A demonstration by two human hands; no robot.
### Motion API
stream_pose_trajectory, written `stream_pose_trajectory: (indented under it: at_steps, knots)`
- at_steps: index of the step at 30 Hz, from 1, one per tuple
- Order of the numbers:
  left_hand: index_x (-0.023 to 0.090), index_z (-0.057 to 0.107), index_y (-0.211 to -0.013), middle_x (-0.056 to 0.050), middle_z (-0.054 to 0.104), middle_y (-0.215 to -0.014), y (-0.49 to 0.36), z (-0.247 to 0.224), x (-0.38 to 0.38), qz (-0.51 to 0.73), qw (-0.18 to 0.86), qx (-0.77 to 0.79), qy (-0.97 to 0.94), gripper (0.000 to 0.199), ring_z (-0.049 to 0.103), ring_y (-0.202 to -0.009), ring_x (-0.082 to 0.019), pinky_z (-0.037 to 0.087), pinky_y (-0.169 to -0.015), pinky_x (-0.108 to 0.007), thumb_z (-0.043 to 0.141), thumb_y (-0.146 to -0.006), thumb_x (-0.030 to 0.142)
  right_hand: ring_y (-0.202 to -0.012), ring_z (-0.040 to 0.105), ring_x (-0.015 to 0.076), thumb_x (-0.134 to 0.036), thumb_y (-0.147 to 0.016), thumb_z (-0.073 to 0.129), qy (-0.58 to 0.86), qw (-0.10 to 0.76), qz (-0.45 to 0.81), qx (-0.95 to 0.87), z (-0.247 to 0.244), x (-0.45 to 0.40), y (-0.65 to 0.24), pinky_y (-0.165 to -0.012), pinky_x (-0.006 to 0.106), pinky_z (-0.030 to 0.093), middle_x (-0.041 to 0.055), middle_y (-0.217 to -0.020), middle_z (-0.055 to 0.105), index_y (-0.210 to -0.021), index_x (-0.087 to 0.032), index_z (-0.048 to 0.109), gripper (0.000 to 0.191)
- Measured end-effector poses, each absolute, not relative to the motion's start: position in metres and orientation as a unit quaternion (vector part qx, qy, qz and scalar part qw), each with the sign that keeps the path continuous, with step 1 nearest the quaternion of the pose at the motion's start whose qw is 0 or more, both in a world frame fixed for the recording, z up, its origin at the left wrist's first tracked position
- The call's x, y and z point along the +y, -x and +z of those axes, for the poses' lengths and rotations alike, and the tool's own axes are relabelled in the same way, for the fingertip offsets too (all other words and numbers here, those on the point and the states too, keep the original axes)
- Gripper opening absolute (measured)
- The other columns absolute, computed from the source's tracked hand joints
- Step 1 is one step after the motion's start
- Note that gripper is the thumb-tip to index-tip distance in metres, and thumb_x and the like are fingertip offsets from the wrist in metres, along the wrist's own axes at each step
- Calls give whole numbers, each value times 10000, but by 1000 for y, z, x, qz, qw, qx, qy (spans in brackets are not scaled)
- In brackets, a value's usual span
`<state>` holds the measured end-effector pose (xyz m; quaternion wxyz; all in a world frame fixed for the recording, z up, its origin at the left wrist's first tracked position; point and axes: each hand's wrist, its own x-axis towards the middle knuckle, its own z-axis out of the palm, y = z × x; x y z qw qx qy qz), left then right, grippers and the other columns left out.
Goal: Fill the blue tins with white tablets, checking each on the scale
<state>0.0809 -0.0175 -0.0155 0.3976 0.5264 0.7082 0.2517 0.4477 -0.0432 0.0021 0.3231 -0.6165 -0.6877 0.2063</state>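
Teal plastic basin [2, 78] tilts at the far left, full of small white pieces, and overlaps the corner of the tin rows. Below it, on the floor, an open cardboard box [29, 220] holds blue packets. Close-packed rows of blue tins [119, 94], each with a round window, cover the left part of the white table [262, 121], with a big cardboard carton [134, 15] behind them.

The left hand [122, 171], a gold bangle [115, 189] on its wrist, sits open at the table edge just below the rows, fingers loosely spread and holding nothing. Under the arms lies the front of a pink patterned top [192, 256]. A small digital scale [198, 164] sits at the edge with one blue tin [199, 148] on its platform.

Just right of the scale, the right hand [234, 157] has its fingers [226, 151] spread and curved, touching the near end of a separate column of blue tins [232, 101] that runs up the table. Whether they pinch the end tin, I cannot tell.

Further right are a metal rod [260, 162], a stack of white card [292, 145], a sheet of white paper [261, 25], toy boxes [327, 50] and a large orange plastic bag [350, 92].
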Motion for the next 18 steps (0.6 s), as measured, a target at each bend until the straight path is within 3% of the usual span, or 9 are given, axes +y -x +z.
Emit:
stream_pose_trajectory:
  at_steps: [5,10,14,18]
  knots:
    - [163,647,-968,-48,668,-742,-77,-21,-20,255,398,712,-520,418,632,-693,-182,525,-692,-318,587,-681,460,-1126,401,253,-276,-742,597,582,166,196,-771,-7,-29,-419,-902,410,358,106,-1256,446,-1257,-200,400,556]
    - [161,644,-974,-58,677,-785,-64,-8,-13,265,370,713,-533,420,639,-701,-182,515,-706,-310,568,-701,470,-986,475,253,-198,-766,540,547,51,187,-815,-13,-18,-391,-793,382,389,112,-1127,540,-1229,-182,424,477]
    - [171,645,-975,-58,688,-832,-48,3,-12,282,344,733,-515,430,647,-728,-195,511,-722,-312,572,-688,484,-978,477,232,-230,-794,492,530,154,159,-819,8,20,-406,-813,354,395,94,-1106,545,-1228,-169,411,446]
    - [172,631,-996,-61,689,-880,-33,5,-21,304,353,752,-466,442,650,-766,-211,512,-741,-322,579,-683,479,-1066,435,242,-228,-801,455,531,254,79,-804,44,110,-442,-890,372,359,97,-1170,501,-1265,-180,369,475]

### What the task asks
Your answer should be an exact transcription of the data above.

### Written solution
A demonstration by two human hands; no robot.
### Motion API
stream_pose_trajectory, written `stream_pose_trajectory: (indented under it: at_steps, knots)`
- at_steps: index of the step at 30 Hz, from 1, one per tuple
- Order of the numbers:
  left_hand: index_x (-0.023 to 0.090), index_z (-0.057 to 0.107), index_y (-0.211 to -0.013), middle_x (-0.056 to 0.050), middle_z (-0.054 to 0.104), middle_y (-0.215 to -0.014), y (-0.49 to 0.36), z (-0.247 to 0.224), x (-0.38 to 0.38), qz (-0.51 to 0.73), qw (-0.18 to 0.86), qx (-0.77 to 0.79), qy (-0.97 to 0.94), gripper (0.000 to 0.199), ring_z (-0.049 to 0.103), ring_y (-0.202 to -0.009), ring_x (-0.082 to 0.019), pinky_z (-0.037 to 0.087), pinky_y (-0.169 to -0.015), pinky_x (-0.108 to 0.007), thumb_z (-0.043 to 0.141), thumb_y (-0.146 to -0.006), thumb_x (-0.030 to 0.142)
  right_hand: ring_y (-0.202 to -0.012), ring_z (-0.040 to 0.105), ring_x (-0.015 to 0.076), thumb_x (-0.134 to 0.036), thumb_y (-0.147 to 0.016), thumb_z (-0.073 to 0.129), qy (-0.58 to 0.86), qw (-0.10 to 0.76), qz (-0.45 to 0.81), qx (-0.95 to 0.87), z (-0.247 to 0.244), x (-0.45 to 0.40), y (-0.65 to 0.24), pinky_y (-0.165 to -0.012), pinky_x (-0.006 to 0.106), pinky_z (-0.030 to 0.093), middle_x (-0.041 to 0.055), middle_y (-0.217 to -0.020), middle_z (-0.055 to 0.105), index_y (-0.210 to -0.021), index_x (-0.087 to 0.032), index_z (-0.048 to 0.109), gripper (0.000 to 0.191)
- Measured end-effector poses, each absolute, not relative to the motion's start: position in metres and orientation as a unit quaternion (vector part qx, qy, qz and scalar part qw), each with the sign that keeps the path continuous, with step 1 nearest the quaternion of the pose at the motion's start whose qw is 0 or more, both in a world frame fixed for the recording, z up, its origin at the left wrist's first tracked position
- The call's x, y and z point along the +y, -x and +z of those axes, for the poses' lengths and rotations alike, and the tool's own axes are relabelled in the same way, for the fingertip offsets too (all other words and numbers here, those on the point and the states too, keep the original axes)
- Gripper opening absolute (measured)
- The other columns absolute, computed from the source's tracked hand joints
- Step 1 is one step after the motion's start
- Note that gripper is the thumb-tip to index-tip distance in metres, and thumb_x and the like are fingertip offsets from the wrist in metres, along the wrist's own axes at each step
- Calls give whole numbers, each value times 10000, but by 1000 for y, z, x, qz, qw, qx, qy (spans in brackets are not scaled)
- In brackets, a value's usual span
`<state>` holds the measured end-effector pose (xyz m; quaternion wxyz; all in a world frame fixed for the recording, z up, its origin at the left wrist's first tracked position; point and axes: each hand's wrist, its own x-axis towards the middle knuckle, its own z-axis out of the palm, y = z × x; x y z qw qx qy qz), left then right, grippers and the other columns left out.
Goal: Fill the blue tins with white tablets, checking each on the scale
<state>0.0809 -0.0175 -0.0155 0.3976 0.5264 0.7082 0.2517 0.4477 -0.0432 0.0021 0.3231 -0.6165 -0.6877 0.2063</state>
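Teal plastic basin [2, 78] tilts at the far left, full of small white pieces, and overlaps the corner of the tin rows. Below it, on the floor, an open cardboard box [29, 220] holds blue packets. Close-packed rows of blue tins [119, 94], each with a round window, cover the left part of the white table [262, 121], with a big cardboard carton [134, 15] behind them.

The left hand [122, 171], a gold bangle [115, 189] on its wrist, sits open at the table edge just below the rows, fingers loosely spread and holding nothing. Under the arms lies the front of a pink patterned top [192, 256]. A small digital scale [198, 164] sits at the edge with one blue tin [199, 148] on its platform.

Just right of the scale, the right hand [234, 157] has its fingers [226, 151] spread and curved, touching the near end of a separate column of blue tins [232, 101] that runs up the table. Whether they pinch the end tin, I cannot tell.

Further right are a metal rod [260, 162], a stack of white card [292, 145], a sheet of white paper [261, 25], toy boxes [327, 50] and a large orange plastic bag [350, 92].
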Motion for the next 18 steps (0.6 s), as measured, a target at each bend until the straight path is within 3% of the usual span, or 9 are given, axes +y -x +z.
Emit:
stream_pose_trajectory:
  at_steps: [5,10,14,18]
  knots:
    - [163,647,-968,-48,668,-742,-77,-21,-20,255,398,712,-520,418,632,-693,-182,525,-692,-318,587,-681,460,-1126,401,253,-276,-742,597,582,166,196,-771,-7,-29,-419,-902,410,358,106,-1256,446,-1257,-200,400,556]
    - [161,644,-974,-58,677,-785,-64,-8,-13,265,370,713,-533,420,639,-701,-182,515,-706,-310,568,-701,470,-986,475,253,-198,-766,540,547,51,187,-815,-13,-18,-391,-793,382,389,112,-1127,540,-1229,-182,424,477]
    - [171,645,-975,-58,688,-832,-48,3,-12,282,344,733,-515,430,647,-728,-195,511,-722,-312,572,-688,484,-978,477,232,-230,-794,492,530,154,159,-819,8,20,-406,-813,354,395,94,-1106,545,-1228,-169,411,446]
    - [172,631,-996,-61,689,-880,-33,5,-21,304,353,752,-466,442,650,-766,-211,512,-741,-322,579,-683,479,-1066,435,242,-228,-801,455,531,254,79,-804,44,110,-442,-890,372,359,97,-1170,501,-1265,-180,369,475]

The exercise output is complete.